91×4と1
あの偶像は91日後には消えている。
あの偶像は91日後には消えている。
91日後には新しい偶像が僕に微笑みをくれるのを知ってるけれど、91日前の偶像がくれた温もり忘れる事は出来ない。
91日も君と過ごす日々は素晴らしくて、誰もその優しさを疑わないまま生きていく。
4つの新しい偶像が僕に微笑んで、優しく抱いてくれるけど、僕が気になるあの子は偶像に振り向かない。
あの子は偶像に夢を見ない。偶像に振り向かない。
僕はあの子に偶像の素晴らしさを歌いたいけど、あの子はずっと両手を耳でふさいだまま。
あの偶像は91日後には消えている。
あの偶像は91日後には消えている。
あの子にであってしまったのは偶像だった。
91日毎(ごと)の偶像よりも綺麗なあの子は不思議な子。
声をかけても気にしてくれないし、おどけてみせても笑ってくれないと知っているし、偶像を気にかけていない。

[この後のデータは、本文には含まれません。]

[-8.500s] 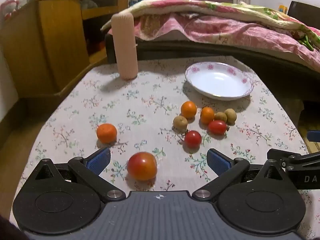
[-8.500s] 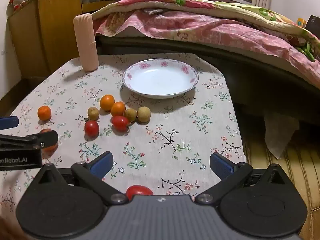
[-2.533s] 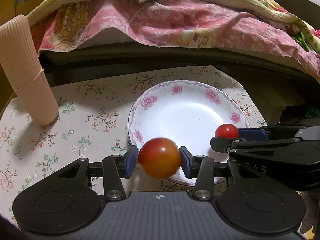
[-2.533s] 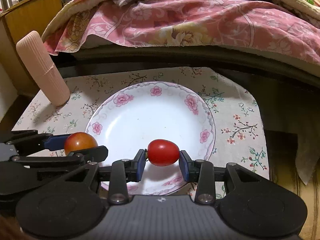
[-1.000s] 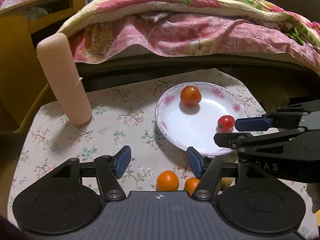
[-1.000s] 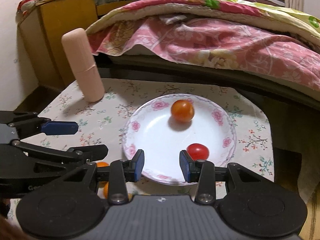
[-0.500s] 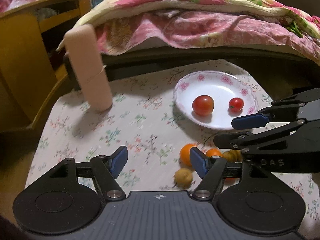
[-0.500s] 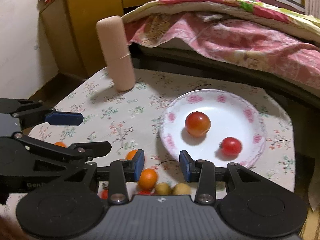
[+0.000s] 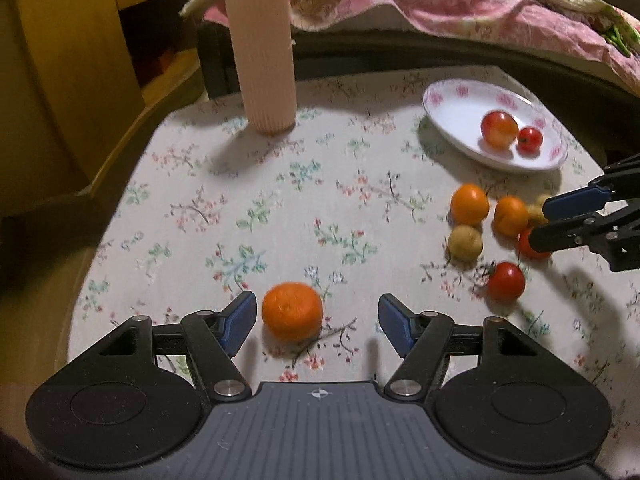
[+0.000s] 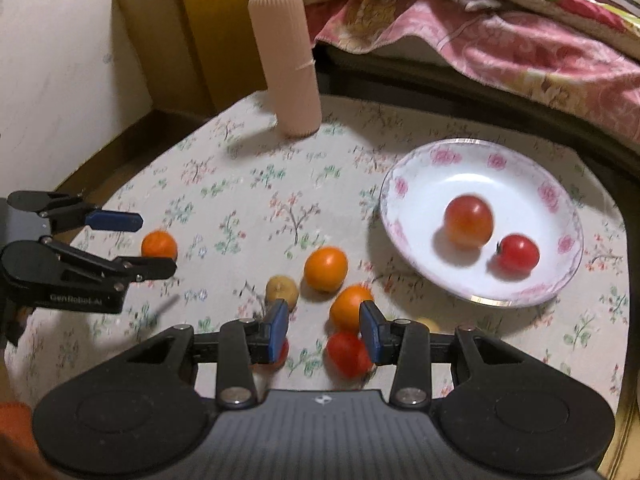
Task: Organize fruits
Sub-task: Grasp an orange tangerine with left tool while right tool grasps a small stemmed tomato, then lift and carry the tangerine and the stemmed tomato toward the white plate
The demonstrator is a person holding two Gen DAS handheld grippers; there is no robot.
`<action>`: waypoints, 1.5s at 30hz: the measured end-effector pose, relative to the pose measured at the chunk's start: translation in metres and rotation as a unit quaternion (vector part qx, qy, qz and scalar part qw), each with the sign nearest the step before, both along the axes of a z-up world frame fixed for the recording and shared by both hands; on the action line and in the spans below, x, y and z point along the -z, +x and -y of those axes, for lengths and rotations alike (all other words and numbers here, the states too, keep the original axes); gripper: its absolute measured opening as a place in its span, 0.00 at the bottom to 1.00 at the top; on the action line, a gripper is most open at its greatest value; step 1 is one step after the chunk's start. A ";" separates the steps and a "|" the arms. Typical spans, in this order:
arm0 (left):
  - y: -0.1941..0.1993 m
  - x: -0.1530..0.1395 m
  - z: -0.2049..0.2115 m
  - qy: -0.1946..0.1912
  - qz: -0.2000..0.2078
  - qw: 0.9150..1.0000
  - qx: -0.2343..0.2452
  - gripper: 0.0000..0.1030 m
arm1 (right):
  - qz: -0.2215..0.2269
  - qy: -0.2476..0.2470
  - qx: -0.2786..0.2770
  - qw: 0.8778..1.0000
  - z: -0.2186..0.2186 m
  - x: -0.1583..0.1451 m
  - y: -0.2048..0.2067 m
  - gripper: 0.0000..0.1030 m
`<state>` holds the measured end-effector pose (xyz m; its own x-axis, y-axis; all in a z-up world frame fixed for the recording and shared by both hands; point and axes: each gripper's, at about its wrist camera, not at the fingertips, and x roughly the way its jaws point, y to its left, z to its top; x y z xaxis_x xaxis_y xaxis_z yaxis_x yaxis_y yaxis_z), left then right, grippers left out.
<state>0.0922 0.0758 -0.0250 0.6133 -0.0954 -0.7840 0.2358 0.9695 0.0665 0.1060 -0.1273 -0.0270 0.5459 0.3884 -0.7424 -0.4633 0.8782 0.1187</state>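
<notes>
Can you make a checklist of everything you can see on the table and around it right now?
Surface: table with flowered cloth.
Job's things: plate holds a big tomato and a small tomato. A lone orange sits near the left gripper; a fruit cluster of oranges, tomatoes and small brown fruits lies beside the plate.
Clutter: tall ribbed pink cylinder, upright.
Grippers: left gripper closing, orange between its jaws, untouched; right gripper open, empty, over the cluster.
Cables: nothing seen.
Surroundings: bed with pink quilt, wooden cabinet.
</notes>
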 end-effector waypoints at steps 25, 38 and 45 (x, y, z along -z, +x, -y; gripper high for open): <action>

どうすればあの子に偶像の素晴らしさを教えられるのかな。どうしたらあの子と一緒に笑えるようになるのかな。
偶像達は微笑むばかりで教えてくれない。
僕はいっぱいいっぱいかんがえた。
僕はいっぱいいっぱいかんがえた。
あの子と一緒に笑うにはどうしたらいいのかな。あの子と一緒に悲しむには一体どうしたらいいのかな。
精一杯かんがえたけれど分からない。
どうすればいいかあの子に聞けば良いと何度もかんがえたけれど、
僕はそれをしようとしなかった。
書物の探偵のように漫画の能力者のように僕の力で気付いてみたかった。
やがてあの子は去っていく。
僕の悩みを知らないまま去っていく。
僕の精一杯の答えを聞かないまま消えてしまう。
手を伸ばす事も目の前に立つ事も出来ない僕はだけど、
君にかける言葉だけは忘れない。
91×4じゃ足りない位の優しい言葉を、いつか君一人だけに囁く為に。
僕はこの気持ちだけは、絶対に忘れないんだ。
91日後だって、4つの舞台が回った後だって、一生君の事は忘れないんだ。